Modified: llvm/trunk/lib/Target/ARM/ARMConstantIslandPass.cpp
URL: http://llvm.org/viewvc/llvm-project/llvm/trunk/lib/Target/ARM/ARMConstantIslandPass.cpp?rev=300867&r1=300866&r2=300867&view=diff
==============================================================================
--- llvm/trunk/lib/Target/ARM/ARMConstantIslandPass.cpp (original)

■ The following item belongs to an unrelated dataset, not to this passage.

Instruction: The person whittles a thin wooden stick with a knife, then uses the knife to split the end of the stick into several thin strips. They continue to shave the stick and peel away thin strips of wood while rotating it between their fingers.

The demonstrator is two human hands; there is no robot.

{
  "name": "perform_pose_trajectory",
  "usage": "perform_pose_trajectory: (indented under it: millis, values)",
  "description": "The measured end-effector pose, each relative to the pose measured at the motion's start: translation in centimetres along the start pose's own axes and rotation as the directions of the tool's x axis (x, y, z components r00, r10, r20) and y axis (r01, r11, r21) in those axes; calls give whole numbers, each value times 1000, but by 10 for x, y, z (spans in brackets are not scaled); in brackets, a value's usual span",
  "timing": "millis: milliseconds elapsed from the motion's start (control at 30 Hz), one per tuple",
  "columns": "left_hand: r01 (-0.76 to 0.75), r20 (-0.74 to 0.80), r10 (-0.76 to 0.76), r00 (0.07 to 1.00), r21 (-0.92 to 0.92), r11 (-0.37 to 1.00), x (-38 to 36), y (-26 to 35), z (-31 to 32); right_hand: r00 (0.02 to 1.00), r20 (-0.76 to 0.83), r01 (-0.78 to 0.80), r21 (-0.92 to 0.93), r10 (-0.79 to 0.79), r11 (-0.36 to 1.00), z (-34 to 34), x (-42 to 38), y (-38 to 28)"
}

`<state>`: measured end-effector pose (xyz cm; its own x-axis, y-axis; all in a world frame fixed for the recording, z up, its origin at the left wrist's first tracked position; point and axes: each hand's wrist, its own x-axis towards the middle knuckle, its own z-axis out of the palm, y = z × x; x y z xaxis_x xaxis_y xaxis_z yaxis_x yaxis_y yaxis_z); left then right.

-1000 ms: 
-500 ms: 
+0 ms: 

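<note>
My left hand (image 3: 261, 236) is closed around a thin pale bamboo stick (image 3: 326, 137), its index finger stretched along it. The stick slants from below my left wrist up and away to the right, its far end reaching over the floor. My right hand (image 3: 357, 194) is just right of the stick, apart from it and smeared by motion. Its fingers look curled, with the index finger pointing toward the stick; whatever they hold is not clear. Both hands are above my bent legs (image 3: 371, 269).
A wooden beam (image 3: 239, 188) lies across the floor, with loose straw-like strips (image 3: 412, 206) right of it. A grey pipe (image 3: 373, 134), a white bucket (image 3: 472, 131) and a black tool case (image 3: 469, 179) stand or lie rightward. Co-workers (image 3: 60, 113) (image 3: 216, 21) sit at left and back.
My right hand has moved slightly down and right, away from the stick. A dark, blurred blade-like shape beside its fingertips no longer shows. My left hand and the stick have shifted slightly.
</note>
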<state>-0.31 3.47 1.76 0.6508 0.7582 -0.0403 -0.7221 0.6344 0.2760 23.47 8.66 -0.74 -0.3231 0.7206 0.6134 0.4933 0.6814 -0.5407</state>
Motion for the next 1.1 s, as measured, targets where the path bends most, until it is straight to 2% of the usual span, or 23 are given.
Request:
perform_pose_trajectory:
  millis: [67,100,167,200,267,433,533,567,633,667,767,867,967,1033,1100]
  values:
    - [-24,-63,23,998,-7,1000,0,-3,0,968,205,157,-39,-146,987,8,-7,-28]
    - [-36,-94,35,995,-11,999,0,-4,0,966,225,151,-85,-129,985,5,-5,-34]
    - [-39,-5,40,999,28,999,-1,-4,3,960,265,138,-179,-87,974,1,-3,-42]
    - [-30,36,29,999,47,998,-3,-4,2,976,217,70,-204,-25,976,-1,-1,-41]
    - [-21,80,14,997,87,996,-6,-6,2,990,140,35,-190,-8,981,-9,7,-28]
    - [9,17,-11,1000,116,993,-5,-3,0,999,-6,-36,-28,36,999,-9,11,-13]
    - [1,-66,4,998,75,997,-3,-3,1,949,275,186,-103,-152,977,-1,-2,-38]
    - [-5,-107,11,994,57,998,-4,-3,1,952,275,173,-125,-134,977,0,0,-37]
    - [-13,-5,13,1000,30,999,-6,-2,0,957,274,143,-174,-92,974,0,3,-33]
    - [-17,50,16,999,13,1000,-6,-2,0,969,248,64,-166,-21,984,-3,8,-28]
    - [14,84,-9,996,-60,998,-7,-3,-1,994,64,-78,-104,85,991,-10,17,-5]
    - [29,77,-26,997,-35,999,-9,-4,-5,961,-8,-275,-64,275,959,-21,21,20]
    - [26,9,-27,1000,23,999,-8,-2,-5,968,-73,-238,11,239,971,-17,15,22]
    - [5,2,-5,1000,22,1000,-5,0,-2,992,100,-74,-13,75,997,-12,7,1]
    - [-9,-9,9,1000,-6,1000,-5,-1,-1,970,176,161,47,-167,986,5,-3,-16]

+++ llvm/trunk/lib/Target/ARM/ARMConstantIslandPass.cpp Thu Apr 20 13:29:14 2017
@@ -1741,10 +1741,9 @@ bool ARMConstantIslands::undoLRSpillRest
           .add(MI->getOperand(1));
       MI->eraseFromParent();
       MadeChange = true;
-    }
-    if (MI->getOpcode() == ARM::tPUSH &&
-        MI->getOperand(2).getReg() == ARM::LR &&
-        MI->getNumExplicitOperands() == 3) {
+    } else if (MI->getOpcode() == ARM::tPUSH &&
+               MI->getOperand(2).getReg() == ARM::LR &&
+               MI->getNumExplicitOperands() == 3) {
       // Just remove the push.
       MI->eraseFromParent();
       MadeChange = true;

Modified: llvm/trunk/lib/Target/ARM/ARMISelDAGToDAG.cpp
URL: http://llvm.org/viewvc/llvm-project/llvm/trunk/lib/Target/ARM/ARMISelDAGToDAG.cpp?rev=300867&r1=300866&r2=300867&view=diff
==============================================================================
--- llvm/trunk/lib/Target/ARM/ARMISelDAGToDAG.cpp (original)

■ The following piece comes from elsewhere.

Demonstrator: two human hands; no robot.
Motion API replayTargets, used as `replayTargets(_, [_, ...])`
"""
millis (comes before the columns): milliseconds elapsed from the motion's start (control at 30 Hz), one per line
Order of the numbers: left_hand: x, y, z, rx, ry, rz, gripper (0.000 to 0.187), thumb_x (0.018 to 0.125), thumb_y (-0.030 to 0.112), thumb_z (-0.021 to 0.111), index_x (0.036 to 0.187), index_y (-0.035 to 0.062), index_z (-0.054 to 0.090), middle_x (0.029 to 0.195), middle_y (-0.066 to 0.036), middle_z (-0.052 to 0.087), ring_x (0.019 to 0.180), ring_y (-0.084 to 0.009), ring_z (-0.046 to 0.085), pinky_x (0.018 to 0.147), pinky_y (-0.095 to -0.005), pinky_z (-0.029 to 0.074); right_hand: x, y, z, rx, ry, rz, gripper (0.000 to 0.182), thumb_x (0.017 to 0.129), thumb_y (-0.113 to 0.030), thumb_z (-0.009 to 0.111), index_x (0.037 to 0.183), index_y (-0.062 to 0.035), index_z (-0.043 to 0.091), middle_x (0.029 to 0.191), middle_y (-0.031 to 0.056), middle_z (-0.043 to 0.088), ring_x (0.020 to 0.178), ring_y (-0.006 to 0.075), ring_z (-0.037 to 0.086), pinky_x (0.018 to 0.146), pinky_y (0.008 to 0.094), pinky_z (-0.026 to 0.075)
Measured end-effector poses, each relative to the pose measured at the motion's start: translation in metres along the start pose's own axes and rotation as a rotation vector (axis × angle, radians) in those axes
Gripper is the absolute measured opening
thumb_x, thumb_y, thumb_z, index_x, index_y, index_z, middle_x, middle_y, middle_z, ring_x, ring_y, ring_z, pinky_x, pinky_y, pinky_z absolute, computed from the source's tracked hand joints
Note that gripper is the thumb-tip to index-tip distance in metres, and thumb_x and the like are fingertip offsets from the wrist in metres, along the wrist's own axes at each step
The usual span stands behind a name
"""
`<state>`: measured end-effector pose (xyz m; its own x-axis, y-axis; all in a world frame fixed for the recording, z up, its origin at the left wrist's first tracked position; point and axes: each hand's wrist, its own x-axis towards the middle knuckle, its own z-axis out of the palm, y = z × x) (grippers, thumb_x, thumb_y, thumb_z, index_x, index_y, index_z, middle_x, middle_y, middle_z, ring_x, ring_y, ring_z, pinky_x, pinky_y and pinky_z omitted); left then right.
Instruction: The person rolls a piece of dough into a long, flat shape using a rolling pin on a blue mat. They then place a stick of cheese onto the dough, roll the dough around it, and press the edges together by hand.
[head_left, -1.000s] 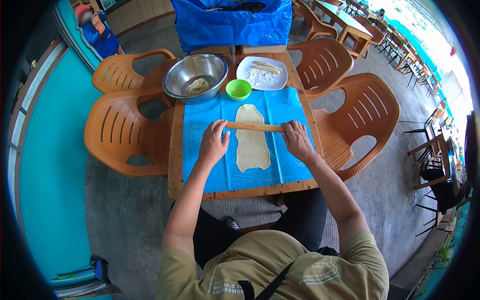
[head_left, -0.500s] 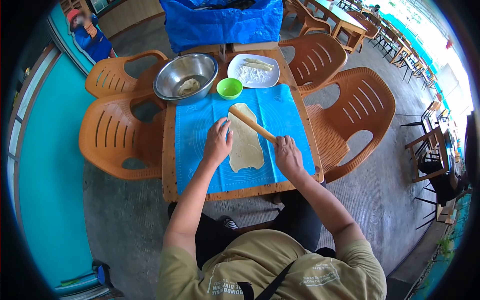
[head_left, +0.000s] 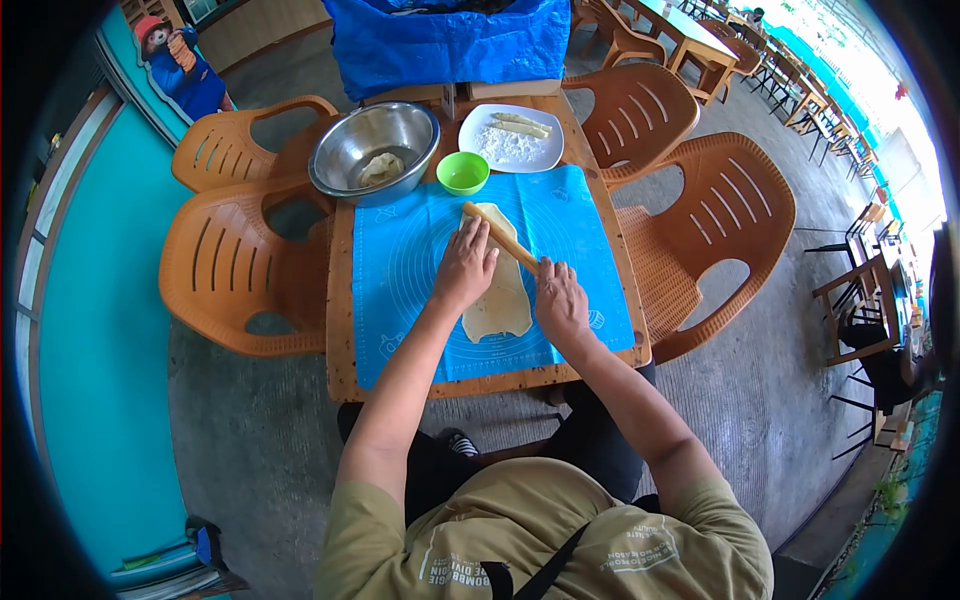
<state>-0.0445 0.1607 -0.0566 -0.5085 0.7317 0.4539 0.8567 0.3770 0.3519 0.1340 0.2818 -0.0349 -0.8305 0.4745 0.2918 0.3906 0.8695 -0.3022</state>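
Observation:
A long, flat sheet of dough [head_left: 497,310] lies on a blue silicone mat [head_left: 400,330] printed with circles. Slanting across the dough's far part is a wooden rolling pin [head_left: 508,240]. My left hand [head_left: 466,265] lies over the dough's left edge, its stretched fingers touching the pin near its far end. At the pin's near end, my right hand [head_left: 563,300] has its fingers bent over the wood; the grip underneath is hidden. Beyond the mat's far edge stand a small green bowl [head_left: 463,174] and a steel bowl [head_left: 330,165] with a dough lump [head_left: 380,170] inside.
A white plate [head_left: 548,152] with white flour and pale dough strips [head_left: 520,125] sits at the table's back right. Behind it rises a blue tarp-covered bulk [head_left: 450,50]. Brown plastic chairs [head_left: 720,210] flank the wooden table [head_left: 610,220] on both sides.
My left hand has moved forward and right, from beside the dough onto the rolling pin. My right hand has shifted slightly forward and left, with the pin's near end.

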Motion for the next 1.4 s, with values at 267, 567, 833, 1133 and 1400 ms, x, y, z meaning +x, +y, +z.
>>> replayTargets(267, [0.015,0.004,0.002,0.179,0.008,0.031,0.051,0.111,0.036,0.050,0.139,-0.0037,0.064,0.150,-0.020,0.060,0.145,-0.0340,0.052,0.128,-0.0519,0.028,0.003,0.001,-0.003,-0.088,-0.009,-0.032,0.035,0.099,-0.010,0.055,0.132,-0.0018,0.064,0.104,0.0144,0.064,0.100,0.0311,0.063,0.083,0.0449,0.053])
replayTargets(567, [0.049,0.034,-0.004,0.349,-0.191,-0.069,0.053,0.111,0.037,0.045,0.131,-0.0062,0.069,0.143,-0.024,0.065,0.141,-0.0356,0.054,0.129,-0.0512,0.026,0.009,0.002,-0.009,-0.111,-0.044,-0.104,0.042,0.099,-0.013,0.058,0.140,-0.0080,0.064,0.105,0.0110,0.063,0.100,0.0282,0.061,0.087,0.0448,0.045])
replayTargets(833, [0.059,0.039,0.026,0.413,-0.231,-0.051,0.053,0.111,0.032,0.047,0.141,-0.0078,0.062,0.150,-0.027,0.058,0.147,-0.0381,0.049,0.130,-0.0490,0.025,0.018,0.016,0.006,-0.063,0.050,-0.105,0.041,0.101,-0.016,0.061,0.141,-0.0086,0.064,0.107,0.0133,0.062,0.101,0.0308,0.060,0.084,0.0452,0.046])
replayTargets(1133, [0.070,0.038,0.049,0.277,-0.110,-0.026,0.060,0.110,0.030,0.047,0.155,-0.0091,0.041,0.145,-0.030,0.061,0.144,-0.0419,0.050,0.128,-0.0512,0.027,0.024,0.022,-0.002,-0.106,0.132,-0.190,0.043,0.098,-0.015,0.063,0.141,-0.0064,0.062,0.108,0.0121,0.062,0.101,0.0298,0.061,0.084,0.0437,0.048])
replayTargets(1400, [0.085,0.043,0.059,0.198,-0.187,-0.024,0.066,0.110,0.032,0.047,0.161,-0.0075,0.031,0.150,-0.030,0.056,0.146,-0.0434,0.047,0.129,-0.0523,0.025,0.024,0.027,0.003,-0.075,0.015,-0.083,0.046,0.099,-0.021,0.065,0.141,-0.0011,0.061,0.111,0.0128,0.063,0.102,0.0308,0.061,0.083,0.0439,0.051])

+++ llvm/trunk/lib/Target/ARM/ARMISelDAGToDAG.cpp Thu Apr 20 13:29:14 2017
@@ -539,11 +539,11 @@ bool ARMDAGToDAGISel::SelectImmShifterOp
     SDValue NewMulConst;
     if (canExtractShiftFromMul(N, 31, PowerOfTwo, NewMulConst)) {
       HandleSDNode Handle(N);
+      SDLoc Loc(N);
       replaceDAGValue(N.getOperand(1), NewMulConst);
       BaseReg = Handle.getValue();
-      Opc = CurDAG->getTargetConstant(ARM_AM::getSORegOpc(ARM_AM::lsl,
-                                                          PowerOfTwo),
-                                      SDLoc(N), MVT::i32);
+      Opc = CurDAG->getTargetConstant(
+          ARM_AM::getSORegOpc(ARM_AM::lsl, PowerOfTwo), Loc, MVT::i32);
       return true;
     }
   }

Modified: llvm/trunk/lib/Target/PowerPC/PPCISelDAGToDAG.cpp
URL: http://llvm.org/viewvc/llvm-project/llvm/trunk/lib/Target/PowerPC/PPCISelDAGToDAG.cpp?rev=300867&r1=300866&r2=300867&view=diff
==============================================================================
--- llvm/trunk/lib/Target/PowerPC/PPCISelDAGToDAG.cpp (original)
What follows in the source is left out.